WHAT YOU NEED TO DO:
Look below for the line that contains "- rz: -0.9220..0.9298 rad", then copy it and each following line exactly, through and including the line that contains "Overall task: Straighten".

MATERIAL SUPPLIED:
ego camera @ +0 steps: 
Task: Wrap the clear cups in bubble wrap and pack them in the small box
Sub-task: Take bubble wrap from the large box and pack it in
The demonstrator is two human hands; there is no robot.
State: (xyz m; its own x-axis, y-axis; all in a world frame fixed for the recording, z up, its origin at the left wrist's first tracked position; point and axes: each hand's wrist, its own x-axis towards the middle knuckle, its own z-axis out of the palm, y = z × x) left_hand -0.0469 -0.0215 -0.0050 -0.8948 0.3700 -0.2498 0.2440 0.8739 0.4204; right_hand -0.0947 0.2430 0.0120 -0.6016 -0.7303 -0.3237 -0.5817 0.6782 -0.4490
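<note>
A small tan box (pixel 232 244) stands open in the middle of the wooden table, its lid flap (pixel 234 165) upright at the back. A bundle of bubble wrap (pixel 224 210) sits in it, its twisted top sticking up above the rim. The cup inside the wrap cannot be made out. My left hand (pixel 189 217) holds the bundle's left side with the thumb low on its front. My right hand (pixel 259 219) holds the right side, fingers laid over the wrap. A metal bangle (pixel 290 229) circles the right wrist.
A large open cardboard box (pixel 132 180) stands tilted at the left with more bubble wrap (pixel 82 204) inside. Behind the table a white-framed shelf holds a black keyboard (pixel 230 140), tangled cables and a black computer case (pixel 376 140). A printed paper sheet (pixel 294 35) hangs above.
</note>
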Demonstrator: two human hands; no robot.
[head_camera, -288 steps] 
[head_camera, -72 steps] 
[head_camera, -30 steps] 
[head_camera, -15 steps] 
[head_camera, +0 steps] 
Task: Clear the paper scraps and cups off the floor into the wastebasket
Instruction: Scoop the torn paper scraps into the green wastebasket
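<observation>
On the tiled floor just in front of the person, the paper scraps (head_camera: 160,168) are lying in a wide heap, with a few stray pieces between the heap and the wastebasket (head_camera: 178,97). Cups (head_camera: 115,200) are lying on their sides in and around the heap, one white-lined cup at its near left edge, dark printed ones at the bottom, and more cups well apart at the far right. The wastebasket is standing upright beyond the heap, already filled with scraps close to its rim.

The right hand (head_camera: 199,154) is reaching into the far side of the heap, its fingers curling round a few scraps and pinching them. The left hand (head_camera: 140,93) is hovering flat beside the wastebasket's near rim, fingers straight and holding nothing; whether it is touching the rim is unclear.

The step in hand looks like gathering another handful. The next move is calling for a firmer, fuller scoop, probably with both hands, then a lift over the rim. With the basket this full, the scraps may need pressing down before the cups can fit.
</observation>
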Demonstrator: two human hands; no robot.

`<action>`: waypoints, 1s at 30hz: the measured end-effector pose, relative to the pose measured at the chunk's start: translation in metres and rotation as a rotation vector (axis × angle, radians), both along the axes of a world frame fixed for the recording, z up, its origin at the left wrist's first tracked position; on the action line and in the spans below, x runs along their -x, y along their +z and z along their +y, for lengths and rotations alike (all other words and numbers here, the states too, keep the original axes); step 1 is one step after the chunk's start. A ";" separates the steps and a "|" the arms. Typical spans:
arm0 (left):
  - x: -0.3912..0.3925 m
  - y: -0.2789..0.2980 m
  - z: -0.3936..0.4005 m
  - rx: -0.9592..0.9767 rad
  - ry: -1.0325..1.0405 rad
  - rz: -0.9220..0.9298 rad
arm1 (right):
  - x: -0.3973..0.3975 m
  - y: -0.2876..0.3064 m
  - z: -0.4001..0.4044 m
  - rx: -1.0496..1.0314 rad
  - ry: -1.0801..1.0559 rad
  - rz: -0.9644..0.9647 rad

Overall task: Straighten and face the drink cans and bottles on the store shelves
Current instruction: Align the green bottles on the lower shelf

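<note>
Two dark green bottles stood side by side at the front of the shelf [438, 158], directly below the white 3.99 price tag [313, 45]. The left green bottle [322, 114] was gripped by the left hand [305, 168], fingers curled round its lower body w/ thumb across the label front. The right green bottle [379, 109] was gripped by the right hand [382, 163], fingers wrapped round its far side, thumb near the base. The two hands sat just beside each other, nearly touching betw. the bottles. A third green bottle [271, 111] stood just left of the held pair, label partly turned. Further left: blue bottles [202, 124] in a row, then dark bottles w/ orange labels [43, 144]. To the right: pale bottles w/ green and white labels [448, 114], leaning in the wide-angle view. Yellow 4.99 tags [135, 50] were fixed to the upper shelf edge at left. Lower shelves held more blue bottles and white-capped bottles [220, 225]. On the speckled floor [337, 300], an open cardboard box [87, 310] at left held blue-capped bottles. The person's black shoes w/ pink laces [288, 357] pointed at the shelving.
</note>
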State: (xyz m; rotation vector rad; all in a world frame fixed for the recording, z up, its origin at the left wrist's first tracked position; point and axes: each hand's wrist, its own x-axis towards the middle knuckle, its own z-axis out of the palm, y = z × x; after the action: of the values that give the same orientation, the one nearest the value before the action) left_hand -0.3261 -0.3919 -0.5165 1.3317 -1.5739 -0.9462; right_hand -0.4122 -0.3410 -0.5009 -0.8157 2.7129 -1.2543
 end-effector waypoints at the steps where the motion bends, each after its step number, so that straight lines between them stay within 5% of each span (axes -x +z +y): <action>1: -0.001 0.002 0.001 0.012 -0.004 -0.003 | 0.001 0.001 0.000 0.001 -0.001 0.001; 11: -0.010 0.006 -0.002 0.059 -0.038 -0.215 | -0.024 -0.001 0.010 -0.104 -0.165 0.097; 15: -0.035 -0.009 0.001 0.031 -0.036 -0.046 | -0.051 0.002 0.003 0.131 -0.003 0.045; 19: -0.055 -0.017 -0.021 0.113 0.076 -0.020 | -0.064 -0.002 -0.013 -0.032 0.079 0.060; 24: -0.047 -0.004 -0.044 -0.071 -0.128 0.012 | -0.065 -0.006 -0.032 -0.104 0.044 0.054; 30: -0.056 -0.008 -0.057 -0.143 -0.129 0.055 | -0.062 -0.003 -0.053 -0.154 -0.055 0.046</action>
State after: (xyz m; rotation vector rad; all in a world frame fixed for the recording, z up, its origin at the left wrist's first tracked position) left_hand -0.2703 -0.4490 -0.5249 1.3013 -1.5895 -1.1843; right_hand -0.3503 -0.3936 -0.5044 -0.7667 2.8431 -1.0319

EXERCISE OUTPUT:
  - rz: -0.9220..0.9298 rad
arm1 (right):
  - x: -0.3973..0.3975 m
  - y: -0.2876..0.3064 m
  - z: -0.4001..0.4044 m
  - rx: -1.0496..1.0314 rad
  - ry: -1.0801..1.0559 rad
  - rz: -0.9644..0.9647 rad

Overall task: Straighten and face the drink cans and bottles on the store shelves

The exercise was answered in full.